_TASK BRIEF:_ Look through the data below for the string "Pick", and copy every line where it turns up.

_EXERCISE DATA:_

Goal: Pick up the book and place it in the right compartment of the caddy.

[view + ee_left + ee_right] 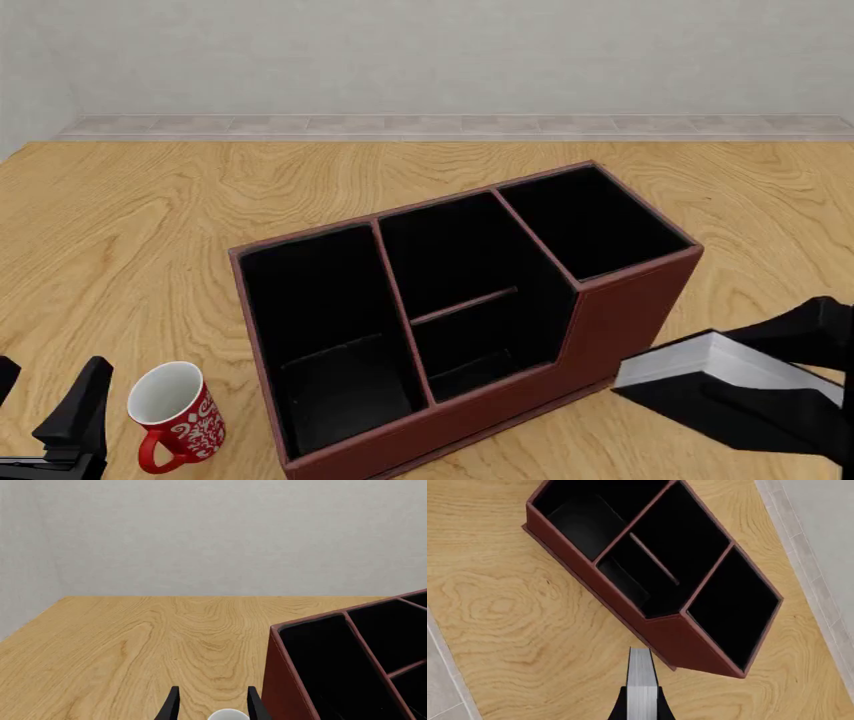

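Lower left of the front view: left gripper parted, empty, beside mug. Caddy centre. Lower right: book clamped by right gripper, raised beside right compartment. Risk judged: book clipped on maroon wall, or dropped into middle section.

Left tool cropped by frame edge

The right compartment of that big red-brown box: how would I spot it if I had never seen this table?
Find the large dark red-brown rectangular caddy with black lining in the middle of the wooden table. Its right compartment is the end well nearest the black-covered book with white page edges held by the right gripper. It is the smallest section, squarish, with full-height walls and no crossbar.
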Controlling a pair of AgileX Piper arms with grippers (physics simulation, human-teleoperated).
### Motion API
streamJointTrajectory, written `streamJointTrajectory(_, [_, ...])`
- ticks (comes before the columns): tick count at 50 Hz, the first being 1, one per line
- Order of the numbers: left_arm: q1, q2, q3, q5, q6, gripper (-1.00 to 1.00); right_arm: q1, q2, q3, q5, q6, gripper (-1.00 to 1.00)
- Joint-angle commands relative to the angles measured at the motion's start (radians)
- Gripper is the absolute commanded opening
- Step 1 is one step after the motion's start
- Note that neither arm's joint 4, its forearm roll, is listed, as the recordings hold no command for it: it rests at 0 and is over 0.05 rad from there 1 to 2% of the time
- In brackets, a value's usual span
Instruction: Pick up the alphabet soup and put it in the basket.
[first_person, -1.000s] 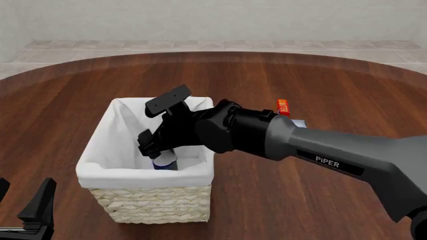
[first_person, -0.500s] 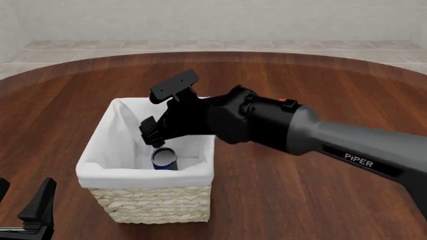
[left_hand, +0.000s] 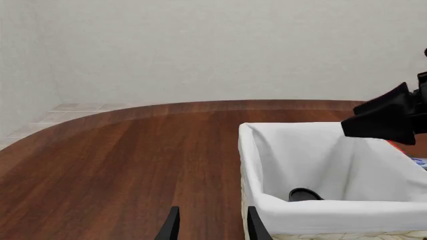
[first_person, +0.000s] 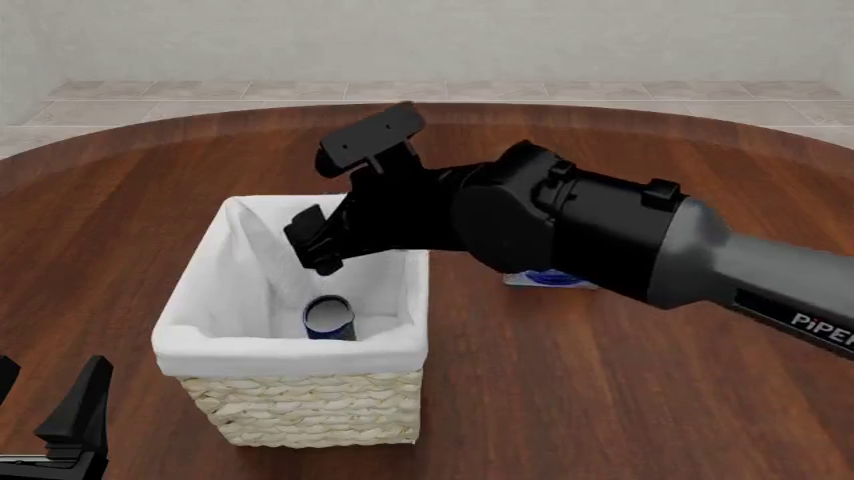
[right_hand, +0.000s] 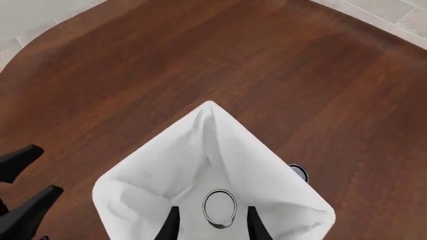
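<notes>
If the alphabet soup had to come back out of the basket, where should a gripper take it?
Grip the alphabet soup across its round side wall, just below the flat top, coming straight down from above. It seems to stand upright on the floor of the basket, whose tall lined walls block any sideways approach. The right gripper already hangs open above it.

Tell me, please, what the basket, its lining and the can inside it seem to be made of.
The basket looks like woven wicker, pale straw colour, with a plaited matte surface. Its lining seems to be white cloth, since it folds softly over the rim. The can appears to be metal with a blue label; its flat top is pale and silvery, though a render leaves this open.
</notes>
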Motion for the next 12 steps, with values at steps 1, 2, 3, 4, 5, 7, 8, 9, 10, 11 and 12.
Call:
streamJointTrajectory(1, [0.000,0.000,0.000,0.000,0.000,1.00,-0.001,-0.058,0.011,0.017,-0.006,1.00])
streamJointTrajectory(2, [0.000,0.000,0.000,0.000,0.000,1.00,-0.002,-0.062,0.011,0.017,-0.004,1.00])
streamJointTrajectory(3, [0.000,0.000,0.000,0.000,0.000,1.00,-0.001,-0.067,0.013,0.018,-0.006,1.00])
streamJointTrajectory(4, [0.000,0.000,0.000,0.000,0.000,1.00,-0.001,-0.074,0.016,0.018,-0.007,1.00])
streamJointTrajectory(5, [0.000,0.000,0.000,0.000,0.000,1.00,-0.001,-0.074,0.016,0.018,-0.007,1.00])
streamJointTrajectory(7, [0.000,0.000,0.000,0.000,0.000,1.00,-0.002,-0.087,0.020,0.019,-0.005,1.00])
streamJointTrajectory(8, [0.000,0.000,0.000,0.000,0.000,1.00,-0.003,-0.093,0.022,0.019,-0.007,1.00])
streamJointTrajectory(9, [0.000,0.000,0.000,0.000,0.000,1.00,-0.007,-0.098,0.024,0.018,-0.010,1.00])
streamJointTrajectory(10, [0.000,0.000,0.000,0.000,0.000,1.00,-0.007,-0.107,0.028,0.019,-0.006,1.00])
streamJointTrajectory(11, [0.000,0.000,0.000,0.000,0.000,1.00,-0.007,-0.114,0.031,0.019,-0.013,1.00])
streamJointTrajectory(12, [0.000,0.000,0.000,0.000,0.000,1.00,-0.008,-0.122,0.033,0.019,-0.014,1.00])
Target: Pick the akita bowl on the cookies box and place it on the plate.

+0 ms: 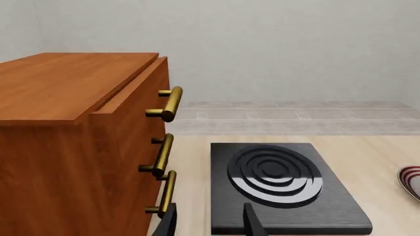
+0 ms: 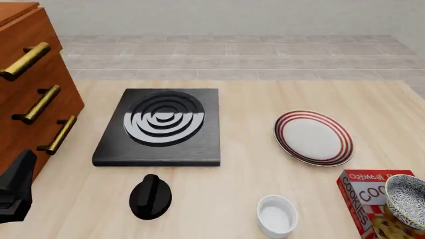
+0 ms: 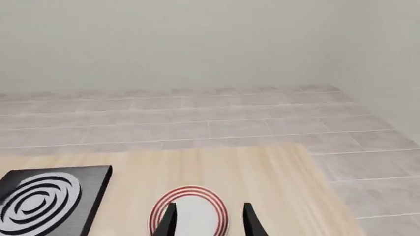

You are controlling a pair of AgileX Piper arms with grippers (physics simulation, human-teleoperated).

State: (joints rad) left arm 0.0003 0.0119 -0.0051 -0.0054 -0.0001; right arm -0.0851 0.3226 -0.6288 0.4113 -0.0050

_OUTPUT FOR THIS EXERCISE:_
Goal: Pick up the book and place it in the right compartment of the caddy.
Instruction: Pick up the alphabet soup and put it in the basket.
Target: Pick the akita bowl on the cookies box and place it on the plate.

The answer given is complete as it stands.